Spese tutto quello che aveva guadagnato - non molto per la verità, quelli erano anni in cui persino i campioni, quando finivano la carriera, aprivano una pompa di benzina o diventavano controvoglia soci di un'agenzia di assicurazione. Si sposò con una ragazza australiana conosciuta a Cesena, ebbero una figlia. Prima, se l'era goduta parecchio. Una volta in tournée si innamorò di una hostess conosciuta all'aeroporto di New York. Per mesi fece Roma-New York tutte le settimane, partenza domenica sera dopo la partita e ritorno il martedì mattina, per gli allenamenti. Dormiva in camera con Fabio Capello, bisiaco di Pieris, si davano la buonanotte in dialetto. Una volta fuori dall'albergo dov’era in ritiro la Roma trovarono un povero cristo seduto sul marciapiede che faceva l'elemosina. Si fermarono. L'uomo stava morendo di freddo, non aveva niente con cui coprirsi. Enzo si tolse il cappotto e glielo diede, diciamo che batté sul tempo Capello, ma anche no. Comunista nell’anima, arrivava al campo fischiettando "Bandiera Rossa la trionferà"; una sera a Fregene fece l'alba parlando con Pasolini di calcio, cinema e del faro di Cavallino, avamposto di sognatori e pirati.
A sedici anni lasciò per la prima volta il Cavallino, l'aveva preso la Salernitana, che militava in Serie C. Partì il 18 luglio, tornò a casa il 22 dicembre. Erano tempi così, si partiva sempre per fare il militare. A Roma lo ricordano per un celebre gol, di testa, in un derby dell'ottobre 1966. Aveva vent'anni, la Roma non vinceva il derby da undici anni. Nelle cronache del giorno dopo si parlava di Fabio Enzo come della nuova promessa del calcio italiano. Non mantenne tutte le promesse, ma il suo percorso professionale fu onesto e con più di qualche soddisfazione. Una volta - l'abbiamo detto - calciò di tacco un rigore. Era un Cesena-Casertana di Coppa Italia, si stava vincendo 3-0 e mancavano due minuti alla fine. Fabio Enzo in settimana aveva fatto una scommessa con il compagno di squadra Paolone Ferrario, il noto 2Ciapina". Vuoi vedere che? Non ci credo. Vedrai. Calciò di tacco, prese il palo. L'arbitro era Nicchi, oggi designatore. Beccò dal presidente del Cesena una multa di 100.000 lire.
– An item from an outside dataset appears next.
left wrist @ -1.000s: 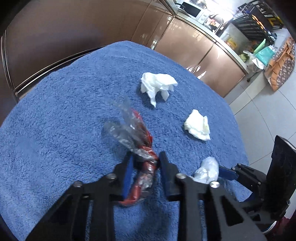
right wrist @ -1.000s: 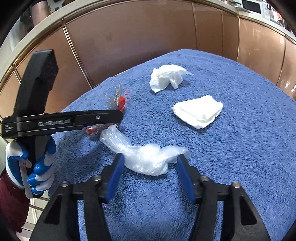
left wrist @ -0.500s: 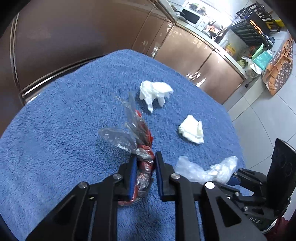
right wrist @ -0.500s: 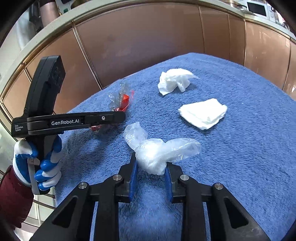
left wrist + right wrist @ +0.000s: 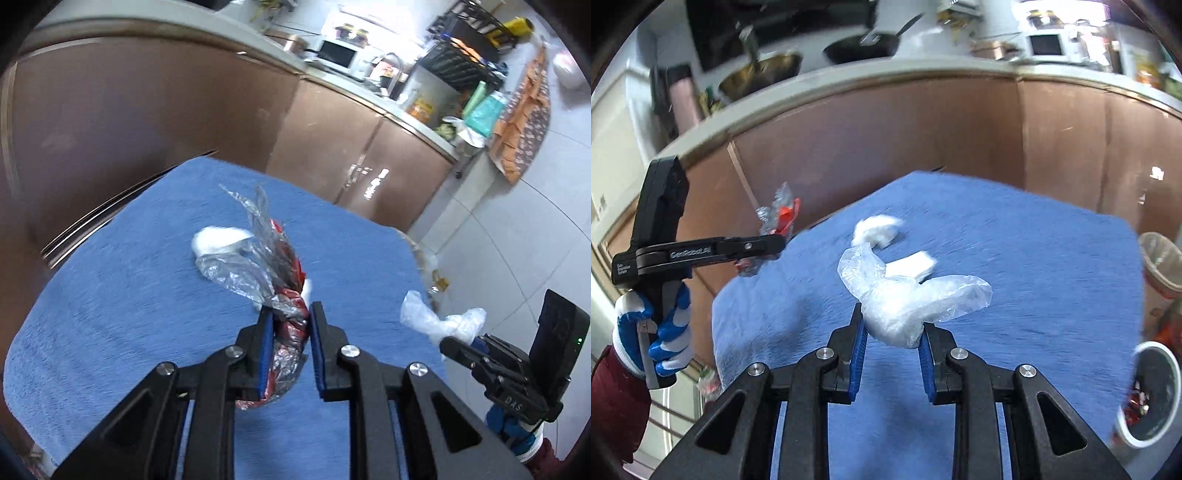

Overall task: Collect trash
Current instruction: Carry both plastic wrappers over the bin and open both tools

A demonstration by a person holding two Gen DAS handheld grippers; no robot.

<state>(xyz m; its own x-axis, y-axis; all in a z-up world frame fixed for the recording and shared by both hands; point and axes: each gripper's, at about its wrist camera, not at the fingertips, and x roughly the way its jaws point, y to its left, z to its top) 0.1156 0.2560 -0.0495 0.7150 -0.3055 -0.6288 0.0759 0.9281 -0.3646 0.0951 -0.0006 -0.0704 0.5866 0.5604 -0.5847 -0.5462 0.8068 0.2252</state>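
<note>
Item: blue towel-covered table (image 5: 122,295), seen in both wrist views before brown cabinet fronts (image 5: 905,140); the surface is blurred. Item: left gripper (image 5: 289,325), narrowed and clamped on a red-and-clear crumpled wrapper (image 5: 273,273), which is held up off the cloth, its clear ends fanned upward past the blue pads (image 5: 266,354). In the right wrist view this gripper is seen from the side, gripped by a hand in a blue-and-white glove (image 5: 661,328) with a maroon sleeve below. Item: right gripper (image 5: 892,325), narrowed and pressed on a clear plastic bag (image 5: 905,299), likewise lifted above the table (one loose end curls left, the other trails right). Item: two cups (image 5: 1152,398) at the right table edge, the nearer one white with red scraps inside, contents otherwise indistinct. Item: flat folded white tissue (image 5: 914,265) lying on the cloth behind the bag. Item: crumpled white tissue (image 5: 877,229), farther back, also on the cloth, partly hidden by the wrapper in the left view.
</note>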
Rise molto, non si pentì. Non si negò nulla, mai una serata con gli amici.
Dopo il calcio si trovò a fare un po’ di tutto, dal cameriere al giardiniere, fino al custode e all'imbianchino. Non si lamentò mai, visse tutto quello che c'era da vivere. Era un uomo buono, complice della vita. Seguiva ancora il calcio, si teneva informato. Nel garage di casa sua allestì un piccolo museo, ritagli, memorabilia, foto, ricordi, più di duecento maglie. Ci teneva che i ragazzi conoscessero la storia, non solo la sua, ma quella del calcio romantico che aveva frequentato. Tra i tanti, conservava gelosamente una foto con dedica di Pelé. Ci giocò contro un paio di volte, raccontò che si vergognava a dargli la mano, quello era Pelé e lui era Fabio Enzo dal Cavallino, partito per andare a fare calcio che era ancora un ragazzo.